Num luto profundo pela perda de alguém que se ama, os traços
mentais são um desânimo profundamente penoso, a cessação de interesse pelo
mundo externo à medida que este não evoca aquele alguém, a perda da capacidade de
amar (perda da capacidade de adotar um novo objeto de amor, o que significa
substituir a pessoa perdida), a inibição de toda e qualquer atividade que não
esteja ligada a pensamentos sobre ele (Freud, 1974). As autorrecriminações
ocorrem com relativa frequência, embora sejam menos comuns e menos intensas no
luto normal do que no luto complicado. Geralmente, estes pensamentos
centralizam-se em torno de alguma pequena omissão ou ato cometido contra o
falecido. O fenômeno conhecido como culpa do sobrevivente ocorre em pessoas que
se sentem aliviadas porque outra pessoa morreu, e não elas próprias. O
sobrevivente pensa, com frequência, que deveria ter sido a pessoa a morrer. As
formas de negação ocorrem ao longo de todo o período de luto: frequentemente, a
pessoa enlutada pensa ou age, inadvertidamente, como se a perda não tivesse
ocorrido. Os esforços para perpetuar o relacionamento perdido são evidenciados
por investimento a objetos queridos do falecido, ou que lembrem à pessoa
enlutada aquele que partiu (objetos de ligação). O sentimento da presença do falecido pode ser intenso a ponto de se
constituir em uma ilusão ou alucinação. No luto normal, entretanto, a pessoa
reconhece a impropriedade desta percepção. Como parte daquilo que foi rotulado
como fenômenos de identificação com o morto, o enlutado pode assimilar as
qualidades, maneirismos ou características do falecido, como que para
perpertuá-las de algum modo concreto. Tal manobra pode alcançar uma expressão
potencialmente patológica, com o desenvolvimento de sintomas físicos similares
àqueles experimentados pela pessoa morta, ou sugestivos da doença pela qual a
pessoa querida morreu (Kaplan et al., 1997).
O traço mais
característico do luto não é a depressão profunda, mas episódios agudos de
sofrimento, com muita ansiedade e dor psíquica.
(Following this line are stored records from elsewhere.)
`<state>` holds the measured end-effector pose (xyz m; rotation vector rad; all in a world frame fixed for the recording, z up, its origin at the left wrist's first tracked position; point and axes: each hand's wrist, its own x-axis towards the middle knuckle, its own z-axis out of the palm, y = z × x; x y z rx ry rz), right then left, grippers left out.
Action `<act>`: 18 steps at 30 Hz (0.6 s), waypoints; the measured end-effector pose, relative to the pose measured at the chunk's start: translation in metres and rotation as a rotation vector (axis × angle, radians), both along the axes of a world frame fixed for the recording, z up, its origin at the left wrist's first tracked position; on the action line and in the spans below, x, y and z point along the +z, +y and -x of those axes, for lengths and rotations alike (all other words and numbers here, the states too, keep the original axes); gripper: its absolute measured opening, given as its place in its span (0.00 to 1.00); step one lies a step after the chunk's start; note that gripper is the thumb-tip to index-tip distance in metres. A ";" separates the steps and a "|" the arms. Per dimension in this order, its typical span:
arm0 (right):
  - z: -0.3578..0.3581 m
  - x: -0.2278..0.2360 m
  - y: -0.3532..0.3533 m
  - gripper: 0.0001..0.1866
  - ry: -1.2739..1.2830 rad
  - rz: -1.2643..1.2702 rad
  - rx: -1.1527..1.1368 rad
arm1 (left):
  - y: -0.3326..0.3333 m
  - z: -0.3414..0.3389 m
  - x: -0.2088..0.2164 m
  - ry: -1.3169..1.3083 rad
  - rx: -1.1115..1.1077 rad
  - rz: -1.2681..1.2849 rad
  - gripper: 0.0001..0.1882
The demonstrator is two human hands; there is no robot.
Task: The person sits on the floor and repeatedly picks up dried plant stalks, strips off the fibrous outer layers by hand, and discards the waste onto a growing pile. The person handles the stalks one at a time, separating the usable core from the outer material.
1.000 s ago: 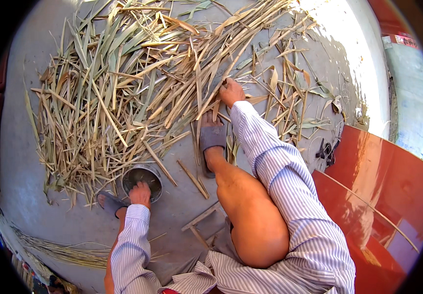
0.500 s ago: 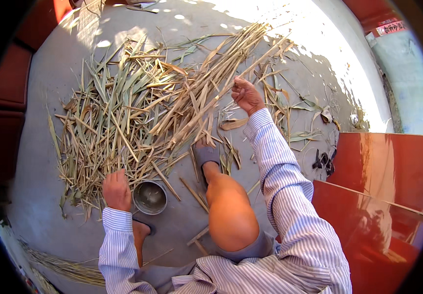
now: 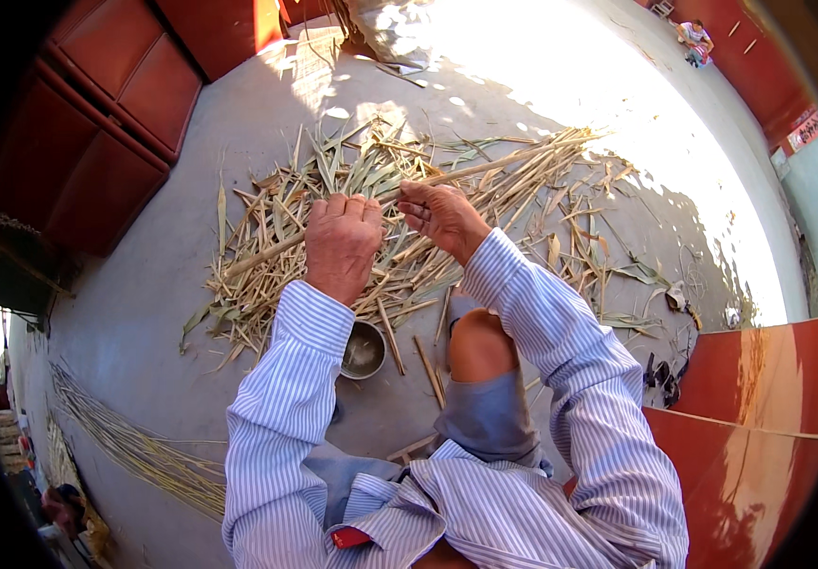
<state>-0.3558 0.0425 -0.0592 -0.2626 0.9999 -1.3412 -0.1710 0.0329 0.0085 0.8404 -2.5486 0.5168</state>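
A long dry reed stalk (image 3: 272,252) lies across both my hands, slanting from lower left to upper right above the heap. My left hand (image 3: 341,248) is closed around it in a fist, knuckles up. Just to the right, my right hand (image 3: 445,220) pinches the same stalk between thumb and fingers. Beneath them spreads a heap of dry stalks and leaves (image 3: 257,213), green and tan mixed. A sheaf of longer stalks (image 3: 532,171) stretches toward the far right. Near my left wrist a round metal bowl (image 3: 363,353) rests on the floor.
Thin sticks (image 3: 134,436) lie bundled at the lower left. Red padded furniture (image 3: 96,123) stands at the far left, and glossy red panels (image 3: 750,446) are at my right. Dark tangled scraps (image 3: 662,377) lie beside them. Another person (image 3: 695,43) is far off at upper right.
My left hand has risen from beside the bowl to the stalk. My right hand has come closer to it, and the stalk now runs through both. The view has also shifted.
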 end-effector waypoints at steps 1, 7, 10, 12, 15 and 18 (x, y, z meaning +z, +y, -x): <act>-0.015 0.008 0.003 0.07 -0.033 -0.007 0.019 | -0.001 -0.012 0.002 0.037 0.016 -0.011 0.12; 0.012 0.008 -0.013 0.03 -0.081 -0.052 -0.178 | -0.004 -0.095 0.038 0.137 -0.003 0.007 0.06; 0.042 0.007 -0.015 0.05 -0.008 -0.023 -0.212 | -0.002 -0.151 0.050 0.215 0.175 -0.027 0.08; 0.034 0.002 -0.017 0.06 0.034 -0.020 -0.182 | -0.004 -0.173 0.048 0.202 0.235 -0.040 0.09; 0.006 -0.002 -0.014 0.08 0.079 0.011 -0.125 | -0.004 -0.172 0.038 0.161 0.210 -0.060 0.11; -0.034 0.000 -0.009 0.09 0.097 0.064 -0.014 | -0.005 -0.144 0.014 0.140 0.113 -0.040 0.15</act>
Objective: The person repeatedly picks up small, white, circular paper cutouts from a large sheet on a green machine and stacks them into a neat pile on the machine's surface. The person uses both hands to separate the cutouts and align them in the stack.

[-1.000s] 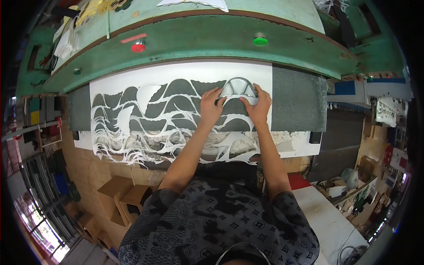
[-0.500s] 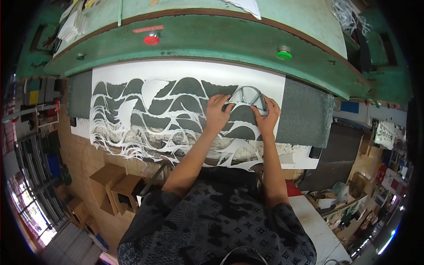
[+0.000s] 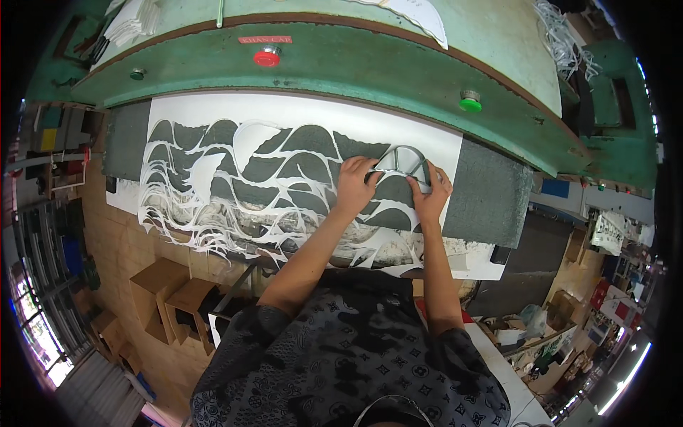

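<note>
A curved metal cutting die (image 3: 397,159) with an inner crossbar is near the right end of a white sheet (image 3: 299,108). My left hand (image 3: 356,186) grips the die's left corner with fingers and thumb. On its other side, my right hand (image 3: 431,195) is closed around the right edge. The sheet is cut through with rows of wave-shaped openings, leaving thin, ragged strips toward me. Through the openings a dark grey pad (image 3: 491,186) shows. Two white leaf-shaped pieces lie over the cut area, one of them a loose-looking piece (image 3: 205,176).
Across the far side runs a green machine beam (image 3: 370,80) with a red button (image 3: 267,57) and a green button (image 3: 470,102). White pieces (image 3: 135,21) are stacked on top. Cardboard boxes (image 3: 158,288) stand on the floor at left; a cluttered bin (image 3: 548,341) is at right.
The whole view has shifted slightly. Both hands keep hold of the die near the same spot on the sheet; more dark pad now shows inside its outline.
</note>
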A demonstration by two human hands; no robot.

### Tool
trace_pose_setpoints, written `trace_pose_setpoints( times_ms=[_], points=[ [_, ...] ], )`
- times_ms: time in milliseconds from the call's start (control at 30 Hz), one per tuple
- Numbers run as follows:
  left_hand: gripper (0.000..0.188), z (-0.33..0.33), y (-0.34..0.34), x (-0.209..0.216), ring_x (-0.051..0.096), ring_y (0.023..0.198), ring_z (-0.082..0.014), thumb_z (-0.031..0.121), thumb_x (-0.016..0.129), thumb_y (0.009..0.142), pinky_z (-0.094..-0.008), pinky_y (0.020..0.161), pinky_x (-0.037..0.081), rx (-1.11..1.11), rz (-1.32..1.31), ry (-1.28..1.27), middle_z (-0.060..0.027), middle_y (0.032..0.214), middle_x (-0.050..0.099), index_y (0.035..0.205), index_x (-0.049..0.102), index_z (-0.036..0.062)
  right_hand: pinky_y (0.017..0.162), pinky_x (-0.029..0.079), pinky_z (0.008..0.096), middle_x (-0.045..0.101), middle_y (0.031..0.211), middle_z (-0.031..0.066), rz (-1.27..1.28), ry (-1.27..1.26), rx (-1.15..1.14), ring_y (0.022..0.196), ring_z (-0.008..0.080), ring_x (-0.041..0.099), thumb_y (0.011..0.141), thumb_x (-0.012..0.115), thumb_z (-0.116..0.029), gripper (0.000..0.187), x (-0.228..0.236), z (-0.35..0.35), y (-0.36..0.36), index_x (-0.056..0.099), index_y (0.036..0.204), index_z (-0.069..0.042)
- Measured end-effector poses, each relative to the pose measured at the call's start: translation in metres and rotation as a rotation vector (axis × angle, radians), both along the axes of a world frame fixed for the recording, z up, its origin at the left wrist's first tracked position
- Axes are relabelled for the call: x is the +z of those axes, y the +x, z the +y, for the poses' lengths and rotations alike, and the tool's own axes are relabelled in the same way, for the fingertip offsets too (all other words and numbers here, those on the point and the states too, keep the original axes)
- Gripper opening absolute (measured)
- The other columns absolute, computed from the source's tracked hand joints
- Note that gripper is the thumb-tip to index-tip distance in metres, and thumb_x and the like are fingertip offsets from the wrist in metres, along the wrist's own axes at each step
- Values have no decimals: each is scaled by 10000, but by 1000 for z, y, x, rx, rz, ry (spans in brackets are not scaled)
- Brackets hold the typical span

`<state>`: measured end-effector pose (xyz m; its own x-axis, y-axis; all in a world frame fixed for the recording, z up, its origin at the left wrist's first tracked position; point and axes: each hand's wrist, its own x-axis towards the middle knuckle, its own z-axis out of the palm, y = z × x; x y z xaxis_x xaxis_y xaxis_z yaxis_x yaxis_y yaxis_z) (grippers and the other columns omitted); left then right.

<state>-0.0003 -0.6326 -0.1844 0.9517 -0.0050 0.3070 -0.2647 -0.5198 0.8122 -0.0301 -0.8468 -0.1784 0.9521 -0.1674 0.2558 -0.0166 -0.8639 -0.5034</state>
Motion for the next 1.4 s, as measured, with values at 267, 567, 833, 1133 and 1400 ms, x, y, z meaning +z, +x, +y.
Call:
trace_pose_setpoints(
  times_ms=[267,567,833,1133,1400],
  points=[
    [268,44,-78,60,678,1008,-360,142,840,829,-463,921,520,-188,153,-38,-136,1012,724,1050,739,30,1020,497,444,702,1244,155,-123,297,12,1210,336,629,798,903,-180,655,54,-5,-19,621,1376,-58],
    [425,87,-187,46,618,1073,-404,359,868,770,-486,959,488,-494,392,485,-173,1030,656,1023,749,39,628,483,256,736,699,37,79,360,279,659,67,624,885,853,-225,240,160,13,17,787,821,-3],
    [498,88,-211,45,602,1105,-362,463,836,822,-470,1037,439,-362,222,360,-148,1029,640,1056,759,31,698,559,298,795,855,107,137,463,301,739,127,708,895,843,-336,338,137,14,-30,816,1007,-18],
    [417,87,-217,41,583,1053,-360,403,833,825,-466,1017,431,-368,169,385,-139,1004,616,1013,733,45,944,536,443,736,1106,174,419,8,503,1038,372,695,723,921,-422,590,53,21,-201,756,1136,-35],
    [520,81,-227,49,545,1117,-404,377,862,788,-503,1005,433,-383,175,484,-189,1103,578,1105,661,18,909,519,480,675,1007,162,340,-99,345,1025,378,651,654,949,-451,568,49,35,-214,742,1007,-56]
  ],
)
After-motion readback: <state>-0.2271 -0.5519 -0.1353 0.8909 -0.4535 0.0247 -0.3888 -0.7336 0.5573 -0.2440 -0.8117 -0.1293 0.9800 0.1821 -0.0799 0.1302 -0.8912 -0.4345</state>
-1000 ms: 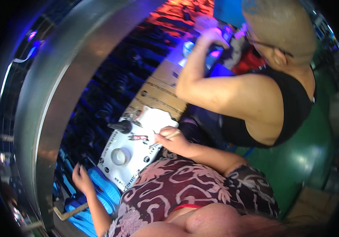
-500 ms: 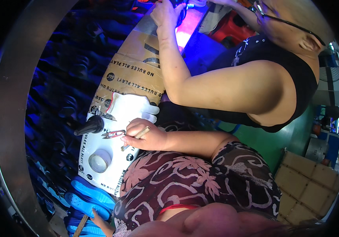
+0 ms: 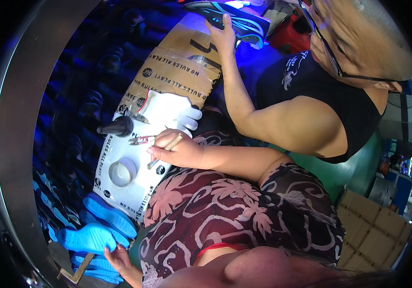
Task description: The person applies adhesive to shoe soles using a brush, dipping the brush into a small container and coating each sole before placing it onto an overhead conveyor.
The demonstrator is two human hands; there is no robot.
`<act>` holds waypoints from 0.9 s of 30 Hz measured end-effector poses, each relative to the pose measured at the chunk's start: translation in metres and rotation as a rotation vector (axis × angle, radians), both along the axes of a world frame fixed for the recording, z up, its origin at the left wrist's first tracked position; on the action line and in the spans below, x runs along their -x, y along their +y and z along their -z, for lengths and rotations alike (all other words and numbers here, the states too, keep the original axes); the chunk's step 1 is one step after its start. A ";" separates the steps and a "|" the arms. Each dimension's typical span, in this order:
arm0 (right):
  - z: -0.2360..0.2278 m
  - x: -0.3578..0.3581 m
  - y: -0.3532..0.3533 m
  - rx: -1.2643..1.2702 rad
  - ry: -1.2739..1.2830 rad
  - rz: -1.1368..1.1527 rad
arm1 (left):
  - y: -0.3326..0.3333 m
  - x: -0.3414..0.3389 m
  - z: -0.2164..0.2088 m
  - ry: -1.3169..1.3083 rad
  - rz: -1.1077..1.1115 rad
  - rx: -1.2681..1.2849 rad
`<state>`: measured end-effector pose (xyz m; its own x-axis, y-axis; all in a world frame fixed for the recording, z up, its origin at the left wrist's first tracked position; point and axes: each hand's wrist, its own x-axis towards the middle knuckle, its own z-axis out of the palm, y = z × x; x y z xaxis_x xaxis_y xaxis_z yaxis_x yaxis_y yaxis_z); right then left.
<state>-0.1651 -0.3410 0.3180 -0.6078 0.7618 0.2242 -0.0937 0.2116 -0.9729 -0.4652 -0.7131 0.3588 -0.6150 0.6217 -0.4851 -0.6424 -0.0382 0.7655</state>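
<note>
Lower left, my left hand (image 3: 121,260) pinches the edge of a bright blue shoe sole (image 3: 87,238), raised over other blue soles (image 3: 110,218). Over the white-covered end of the work surface (image 3: 136,192), my right hand (image 3: 174,148) is closed round a small brush (image 3: 171,143) with a pale wooden handle, its tip pointing down left. Beside those fingers lie red-handled thread snips (image 3: 142,140). A round tub (image 3: 122,173) with pale contents sits left of the brush tip. Behind it is a black bottle (image 3: 117,126) with a tapered nozzle; a white glove (image 3: 167,109) lies farther back.
At the far right, a co-worker (image 3: 306,115) holds a dark shoe piece with blue lines (image 3: 239,23) under bluish light. Along the left run dark racks or belts of soles (image 3: 90,103) and a curved metal edge (image 3: 11,144). Cardboard boxes (image 3: 371,230) stand lower right.
My left hand has lifted one blue sole off the others and tilted it. The view has shifted, so the tabletop sits higher. The co-worker has raised the shoe piece toward the right.
</note>
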 end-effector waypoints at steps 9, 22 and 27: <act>0.004 0.002 -0.014 0.032 0.033 -0.001 | 0.052 -0.049 -0.004 0.206 -0.084 0.124; 0.009 0.002 -0.012 0.003 0.005 -0.043 | 0.092 -0.089 -0.005 0.599 -0.168 0.307; 0.000 0.004 -0.012 0.060 0.045 -0.075 | 0.100 -0.100 -0.003 0.789 -0.143 0.298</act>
Os episódios de dor começam algumas horas ou dias após a perda, e
geralmente chegam a um ápice no intervalo de 5 a 14 dias. De início, são muito
frequentes e parecem ocorrer espontaneamente, mas à medida que o tempo passa tornam-se
menos frequentes, ou ocorrem somente quando evocados por algum estímulo que
traz à mente essa perda. As situações de dor trazem um desejo persistente pela
pessoa que morreu, além de preocupação com pensamentos obsessivos que somente
causam mais dor. Essa dor é o componente subjetivo e emocional da urgência em
procurar o objeto perdido. Essa 'procura' é apresentada por muitas espécies de
animais sociais. O valor desse comportamento para a sobrevivência tanto do
indivíduo quanto da espécie é óbvio, pois chorar e procurar fazem com que seja
mais provável que aquele que se foi seja recuperado (Parkers, 1998).